Exercise aim —
Copy exactly the lines of the material below that run from the one containing "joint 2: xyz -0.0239" through the one containing "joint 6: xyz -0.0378". Copy no other lines.

Available data below:

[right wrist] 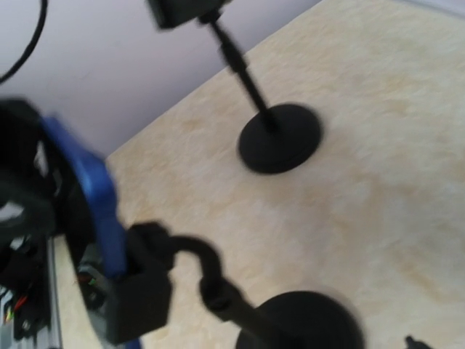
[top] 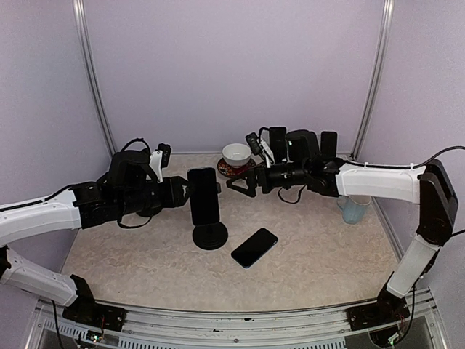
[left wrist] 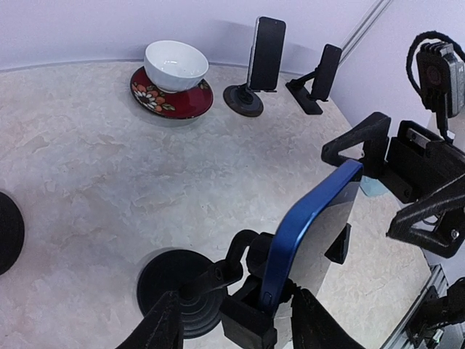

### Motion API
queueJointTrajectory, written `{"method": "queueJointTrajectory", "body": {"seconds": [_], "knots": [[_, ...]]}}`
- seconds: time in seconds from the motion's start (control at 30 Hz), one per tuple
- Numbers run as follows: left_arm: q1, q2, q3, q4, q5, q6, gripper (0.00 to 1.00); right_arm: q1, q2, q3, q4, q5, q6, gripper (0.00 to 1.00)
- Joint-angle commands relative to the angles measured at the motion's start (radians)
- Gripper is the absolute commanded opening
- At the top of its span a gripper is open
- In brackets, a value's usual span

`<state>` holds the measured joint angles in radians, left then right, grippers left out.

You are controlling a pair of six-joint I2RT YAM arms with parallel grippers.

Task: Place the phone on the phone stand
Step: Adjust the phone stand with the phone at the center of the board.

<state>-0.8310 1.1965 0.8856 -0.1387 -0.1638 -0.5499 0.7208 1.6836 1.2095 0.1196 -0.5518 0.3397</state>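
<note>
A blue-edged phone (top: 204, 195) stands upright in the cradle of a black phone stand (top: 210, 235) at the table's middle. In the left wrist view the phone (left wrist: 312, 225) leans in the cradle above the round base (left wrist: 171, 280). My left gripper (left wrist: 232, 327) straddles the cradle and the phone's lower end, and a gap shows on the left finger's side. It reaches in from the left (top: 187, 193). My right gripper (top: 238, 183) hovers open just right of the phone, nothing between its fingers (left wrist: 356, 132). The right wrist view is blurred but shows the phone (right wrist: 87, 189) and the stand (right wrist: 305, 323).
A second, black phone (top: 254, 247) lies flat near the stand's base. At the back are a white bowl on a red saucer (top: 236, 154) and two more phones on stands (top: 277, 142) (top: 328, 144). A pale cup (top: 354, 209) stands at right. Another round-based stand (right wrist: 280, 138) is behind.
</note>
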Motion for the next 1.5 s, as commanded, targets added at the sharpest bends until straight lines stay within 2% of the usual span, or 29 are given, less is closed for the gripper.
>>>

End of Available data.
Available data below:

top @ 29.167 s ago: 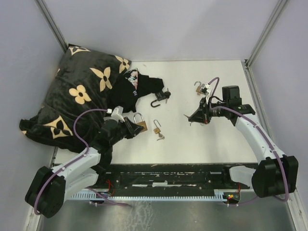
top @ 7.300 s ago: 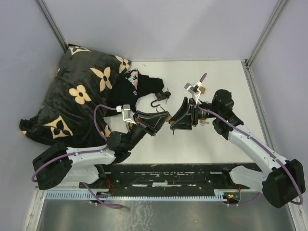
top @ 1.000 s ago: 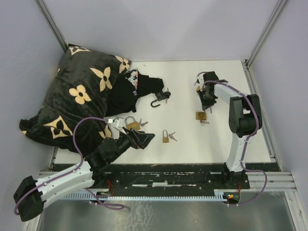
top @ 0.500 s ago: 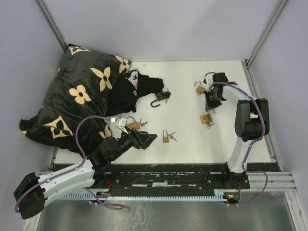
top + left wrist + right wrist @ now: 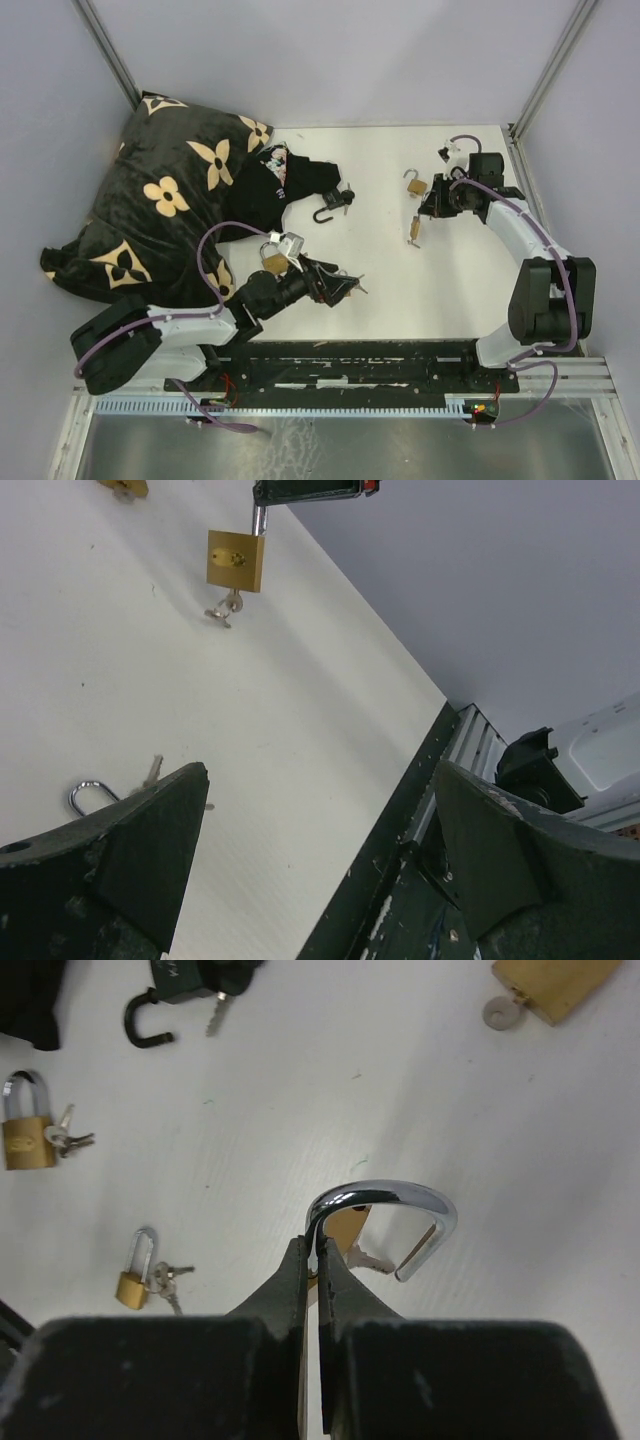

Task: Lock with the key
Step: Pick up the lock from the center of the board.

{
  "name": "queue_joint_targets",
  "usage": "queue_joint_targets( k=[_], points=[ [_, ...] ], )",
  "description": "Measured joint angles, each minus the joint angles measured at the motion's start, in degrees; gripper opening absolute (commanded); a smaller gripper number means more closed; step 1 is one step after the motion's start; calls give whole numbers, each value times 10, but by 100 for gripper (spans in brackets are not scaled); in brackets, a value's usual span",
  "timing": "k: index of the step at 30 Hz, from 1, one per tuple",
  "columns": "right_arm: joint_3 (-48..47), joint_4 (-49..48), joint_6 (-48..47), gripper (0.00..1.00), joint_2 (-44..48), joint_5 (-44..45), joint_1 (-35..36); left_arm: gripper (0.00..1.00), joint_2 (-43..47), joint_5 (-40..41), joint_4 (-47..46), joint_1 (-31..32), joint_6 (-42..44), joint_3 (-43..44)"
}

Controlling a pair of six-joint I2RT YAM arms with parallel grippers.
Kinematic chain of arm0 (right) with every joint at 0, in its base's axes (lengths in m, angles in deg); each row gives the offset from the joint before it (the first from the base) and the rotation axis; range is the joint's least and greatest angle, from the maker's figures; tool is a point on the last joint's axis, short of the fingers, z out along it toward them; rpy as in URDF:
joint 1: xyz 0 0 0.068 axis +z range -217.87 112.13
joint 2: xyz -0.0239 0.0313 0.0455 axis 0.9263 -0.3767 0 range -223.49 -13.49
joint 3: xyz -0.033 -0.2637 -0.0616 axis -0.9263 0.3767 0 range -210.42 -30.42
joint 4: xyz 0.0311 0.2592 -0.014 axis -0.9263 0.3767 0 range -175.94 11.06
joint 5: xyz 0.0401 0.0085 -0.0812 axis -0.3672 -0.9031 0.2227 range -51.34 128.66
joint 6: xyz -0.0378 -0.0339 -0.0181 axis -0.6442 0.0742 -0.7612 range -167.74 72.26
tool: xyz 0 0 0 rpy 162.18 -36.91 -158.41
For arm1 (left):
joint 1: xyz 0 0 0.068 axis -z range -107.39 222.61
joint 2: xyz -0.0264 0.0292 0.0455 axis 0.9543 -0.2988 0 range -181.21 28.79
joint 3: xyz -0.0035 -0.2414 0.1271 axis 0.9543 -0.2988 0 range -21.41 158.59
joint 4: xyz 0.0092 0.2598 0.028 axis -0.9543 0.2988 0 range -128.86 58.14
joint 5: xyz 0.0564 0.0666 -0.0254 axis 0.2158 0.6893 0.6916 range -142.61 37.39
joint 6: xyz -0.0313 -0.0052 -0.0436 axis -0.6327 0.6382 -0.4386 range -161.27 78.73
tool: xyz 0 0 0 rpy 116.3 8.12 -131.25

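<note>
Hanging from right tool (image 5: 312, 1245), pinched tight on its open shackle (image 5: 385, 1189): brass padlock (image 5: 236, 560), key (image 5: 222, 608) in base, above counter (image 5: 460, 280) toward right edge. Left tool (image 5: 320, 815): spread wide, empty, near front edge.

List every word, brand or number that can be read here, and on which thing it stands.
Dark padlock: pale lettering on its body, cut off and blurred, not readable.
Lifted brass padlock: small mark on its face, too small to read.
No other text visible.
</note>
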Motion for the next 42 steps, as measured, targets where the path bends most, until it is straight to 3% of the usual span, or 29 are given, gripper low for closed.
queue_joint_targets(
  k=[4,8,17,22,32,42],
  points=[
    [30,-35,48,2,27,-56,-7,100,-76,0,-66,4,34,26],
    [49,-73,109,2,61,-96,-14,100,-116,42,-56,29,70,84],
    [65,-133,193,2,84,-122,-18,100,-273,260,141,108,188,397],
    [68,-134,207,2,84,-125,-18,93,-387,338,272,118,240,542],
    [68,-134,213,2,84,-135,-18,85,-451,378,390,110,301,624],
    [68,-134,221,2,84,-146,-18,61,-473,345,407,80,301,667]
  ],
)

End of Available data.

Task response —
joint 2: xyz -0.0239 0.0313 0.0455 axis 0.9263 -0.3767 0 range -223.49 -13.49
joint 3: xyz -0.033 -0.2637 -0.0616 axis -0.9263 0.3767 0 range -210.42 -30.42
joint 4: xyz 0.0311 0.2592 -0.014 axis -0.9263 0.3767 0 range -175.94 11.06
joint 5: xyz 0.0401 0.0085 -0.0812 axis -0.3672 -0.9031 0.2227 range -51.34 128.66
joint 6: xyz -0.0378 -0.0339 -0.0181 axis -0.6442 0.0742 -0.7612 range -167.74 72.26

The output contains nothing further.